Malheureusement, le potentiel de la menace et ses nombreuses possibilités sont sous-exploités, le cinéaste ne l'utilisant que pour entourlouper les protagonistes le temps de quelques scènes, extrêmement bien fichues, il est vrai, mais vite redondantes et artificielles. (En gros, l'IA voit tout, ne se trompe jamais et piège les personnages "humains", ce qui finit par devenir répétitif).

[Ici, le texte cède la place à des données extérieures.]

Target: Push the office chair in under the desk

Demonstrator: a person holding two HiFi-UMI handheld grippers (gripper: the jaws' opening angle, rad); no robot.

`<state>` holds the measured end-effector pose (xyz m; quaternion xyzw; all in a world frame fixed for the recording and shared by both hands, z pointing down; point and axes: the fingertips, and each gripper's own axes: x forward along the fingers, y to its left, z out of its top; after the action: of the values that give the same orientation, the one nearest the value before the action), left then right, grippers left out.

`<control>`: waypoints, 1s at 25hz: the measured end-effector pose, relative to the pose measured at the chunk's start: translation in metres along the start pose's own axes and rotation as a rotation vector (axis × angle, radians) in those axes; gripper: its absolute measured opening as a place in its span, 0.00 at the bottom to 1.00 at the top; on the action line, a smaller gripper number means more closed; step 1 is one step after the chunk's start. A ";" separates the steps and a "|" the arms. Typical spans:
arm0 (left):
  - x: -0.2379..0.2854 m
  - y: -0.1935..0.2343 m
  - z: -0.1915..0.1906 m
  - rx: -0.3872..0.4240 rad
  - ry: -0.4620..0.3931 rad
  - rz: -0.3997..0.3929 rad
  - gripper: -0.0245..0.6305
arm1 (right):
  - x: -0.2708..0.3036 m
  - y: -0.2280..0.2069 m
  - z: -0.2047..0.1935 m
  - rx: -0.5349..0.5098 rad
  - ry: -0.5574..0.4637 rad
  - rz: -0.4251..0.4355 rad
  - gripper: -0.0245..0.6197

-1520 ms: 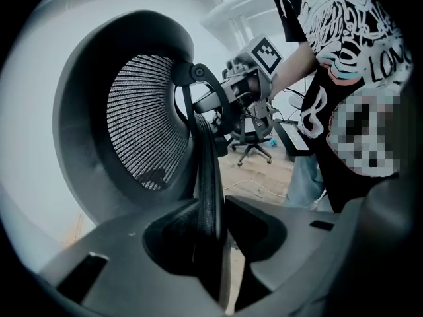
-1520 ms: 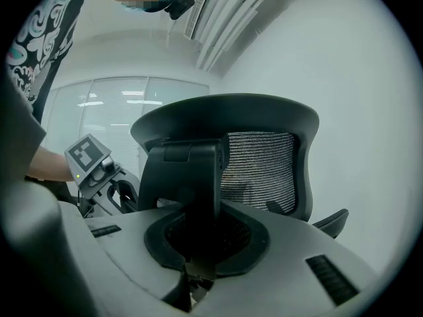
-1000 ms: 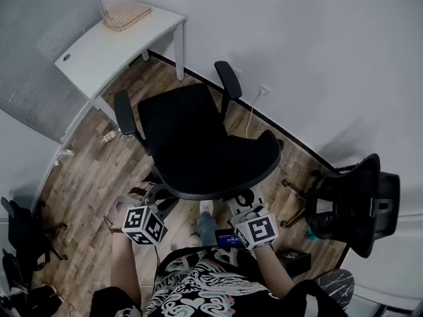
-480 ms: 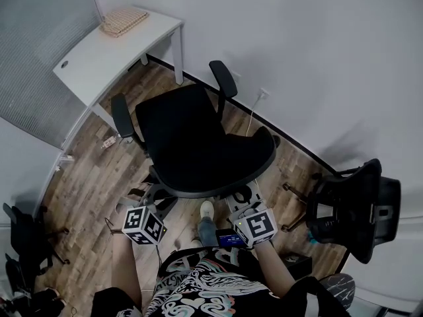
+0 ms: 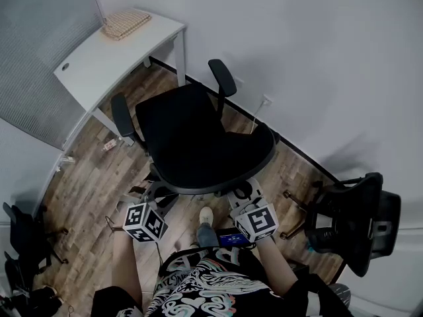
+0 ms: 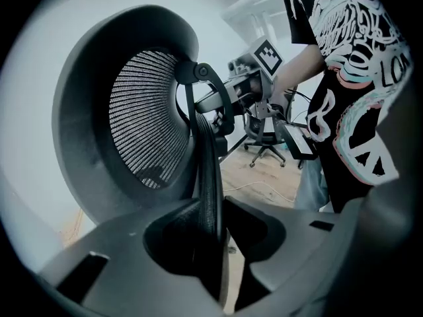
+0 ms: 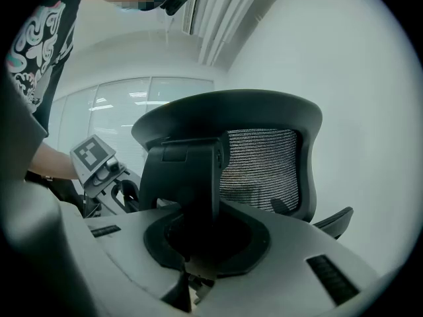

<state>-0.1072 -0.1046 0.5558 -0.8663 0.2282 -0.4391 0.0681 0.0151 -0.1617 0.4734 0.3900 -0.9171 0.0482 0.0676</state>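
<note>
A black office chair (image 5: pixel 192 140) stands on the wood floor with its seat toward the white desk (image 5: pixel 99 58) at the upper left. My left gripper (image 5: pixel 160 202) is shut on the left edge of the mesh backrest (image 6: pixel 142 124); in the left gripper view the jaws (image 6: pixel 215 223) press on the thin frame edge. On the other side my right gripper (image 5: pixel 241 198) is shut on the chair's back support. In the right gripper view that black bracket (image 7: pixel 185 177) fills the gap of the gripper (image 7: pixel 198 233).
A woven mat (image 5: pixel 125 22) lies on the desk. A second black chair (image 5: pixel 353 216) stands at the right, another (image 5: pixel 20 236) at the lower left. A wall socket with a white cable (image 5: pixel 266 101) is behind the chair. A grey partition (image 5: pixel 33 45) flanks the desk.
The chair has rolled a little toward the desk, away from the wall socket. Both grippers went with it, still gripping the back.
</note>
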 end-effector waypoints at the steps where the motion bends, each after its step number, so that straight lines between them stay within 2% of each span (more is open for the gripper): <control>1: 0.002 0.003 0.000 -0.003 0.001 0.002 0.26 | 0.003 -0.003 0.000 0.000 0.001 0.005 0.09; 25: 0.041 0.050 0.026 -0.063 0.029 0.082 0.26 | 0.042 -0.067 0.013 -0.026 -0.016 0.113 0.09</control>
<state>-0.0824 -0.1694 0.5543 -0.8514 0.2781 -0.4412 0.0555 0.0327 -0.2397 0.4693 0.3372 -0.9386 0.0371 0.0623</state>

Pour revenir à notre fameuse problématique de départ: "le scénario d'un film peut-il se subordonner à l'action?", je pense que personne ne sera d'accord parce que chacun a sa vision de ce qu'est un bon scénario de film: est-ce une intrigue au déroulé suffisament limpide? une application carrée des règles et des conventions narratives? un script empreint d'enjeux complexes et actuels? une narration plus visuel? un enchainement de réplique cinglantes et à l'emporte pièce? Minimaliste? Aucune réponse n'est définitive. (où alors on part sur une check list objective du parfait scénariste... Et là on tombe dans une représentation mentale du monde par Christopher Nolan [l'angoisse!]).

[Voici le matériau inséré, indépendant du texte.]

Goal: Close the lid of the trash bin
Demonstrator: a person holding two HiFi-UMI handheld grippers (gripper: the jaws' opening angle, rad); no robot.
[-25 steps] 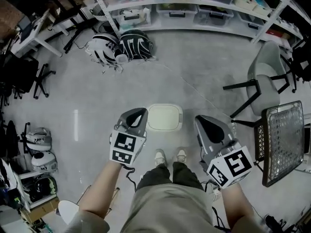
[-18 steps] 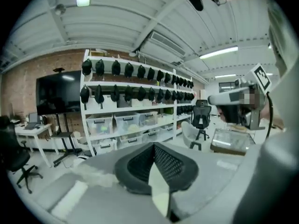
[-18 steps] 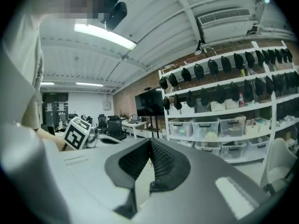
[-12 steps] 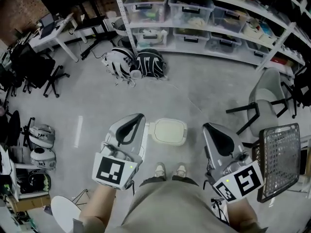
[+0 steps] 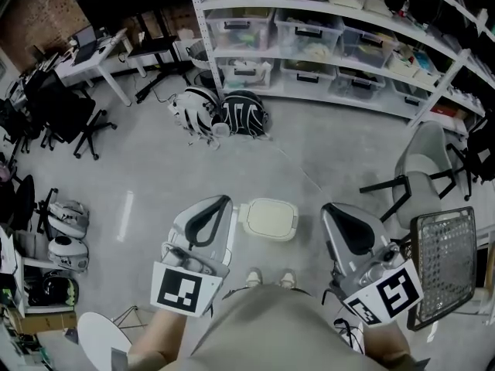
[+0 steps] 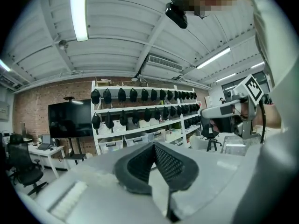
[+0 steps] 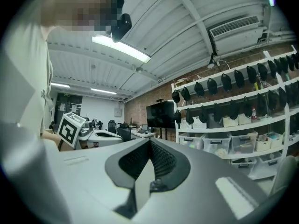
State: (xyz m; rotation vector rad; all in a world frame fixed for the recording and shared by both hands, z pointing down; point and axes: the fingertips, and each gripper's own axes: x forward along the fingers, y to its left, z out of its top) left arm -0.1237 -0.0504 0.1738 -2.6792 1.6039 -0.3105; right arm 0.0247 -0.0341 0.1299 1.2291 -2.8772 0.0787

Néanmoins, il est affolant de constater l'indigence avec laquelle le film traite ses personnages féminins. En gros, Grâce est la nouvelle protagoniste de l'Histoire, parachutée on ne sait trop comment ni pourquoi dans ce brouillon d'histoire et qui a bien du mal à susciter mon intérêt quand son rôle est essentiellement le même que celui de Nya, la voleuse du second opus. En fait, tout cela manque de contexte et malgré la longueur excessive du métrage, rien ne nous permet d'en savoir plus sur elle, des fois qu'on voudrait avoir un peu d'empathie, je sais pas. Et ne parlons pas du personnage de Pom Klementieff, sorte de sous Mayday de "Dangereusement votre"; ni d'Alana, interprétée par Vanessa Kirby qui, malgré ses airs de Charlotte Rampling, est un antagoniste creux et mal exploité par le métrage... Bref, tout aurait pu être peaufiné et... Oh, attendez une minute... 'sorte de sous Mayday de "Dangereusement votre" '.

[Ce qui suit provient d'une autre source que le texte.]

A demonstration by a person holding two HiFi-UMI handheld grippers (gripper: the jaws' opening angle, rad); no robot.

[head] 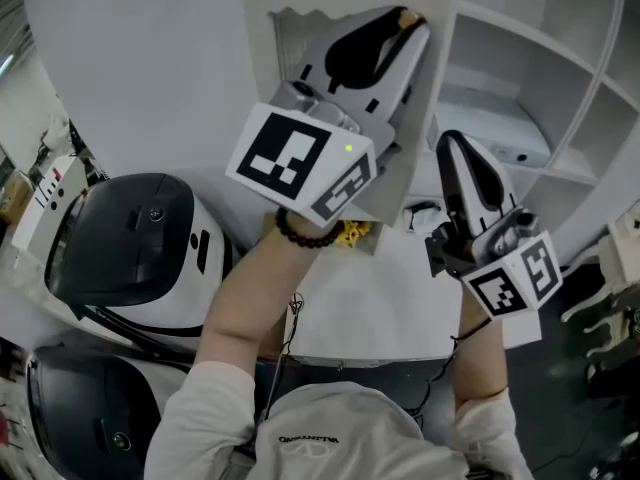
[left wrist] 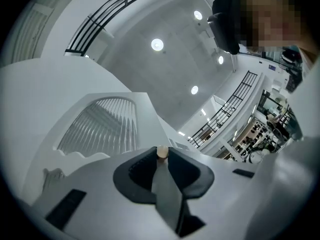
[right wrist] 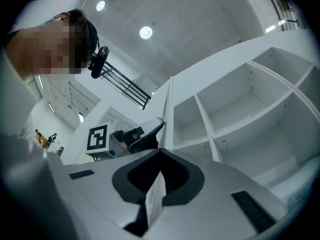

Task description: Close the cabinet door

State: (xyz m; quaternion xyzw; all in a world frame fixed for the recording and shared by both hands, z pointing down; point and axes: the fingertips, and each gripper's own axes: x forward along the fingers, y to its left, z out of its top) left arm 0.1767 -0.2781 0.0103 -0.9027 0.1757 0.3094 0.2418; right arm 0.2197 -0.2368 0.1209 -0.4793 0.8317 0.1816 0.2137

Bon sang mais c'est bien sur! En fait, je m'aperçois que la réponse à ma question était sous mes yeux depuis le début: après avoir marché sur les traces des films d'action/aventure des 60' type Dr. No, l'ami Tom semble de plus en plus se muer en James Bond période Roger Moore. Autoparodie de lui-même, surenchère dans l'action, volonté d'être en phase avec les effets de mode passagers- à défaut d'être en phase avec son époque. Plus de gadgets, plus de Hunt'girls, on a même la sempiternelle poursuite en bagnole qui ne s'embarrasse même plus d'une justification ou d'un quelconque sentiment de gravité. Ce qui m'énerve c'est qu'on aurait pu s'attendre à ce que la star ait pris du recul et compris qu'un bon film d'action repose avant tout sur l'investissement que les spectateurs ont dans l'action (Maverick me le faisait espérer)...
Bref, j'espère vraiment que la suite me donnera tort, et sera le vrai bouquet final de la saga!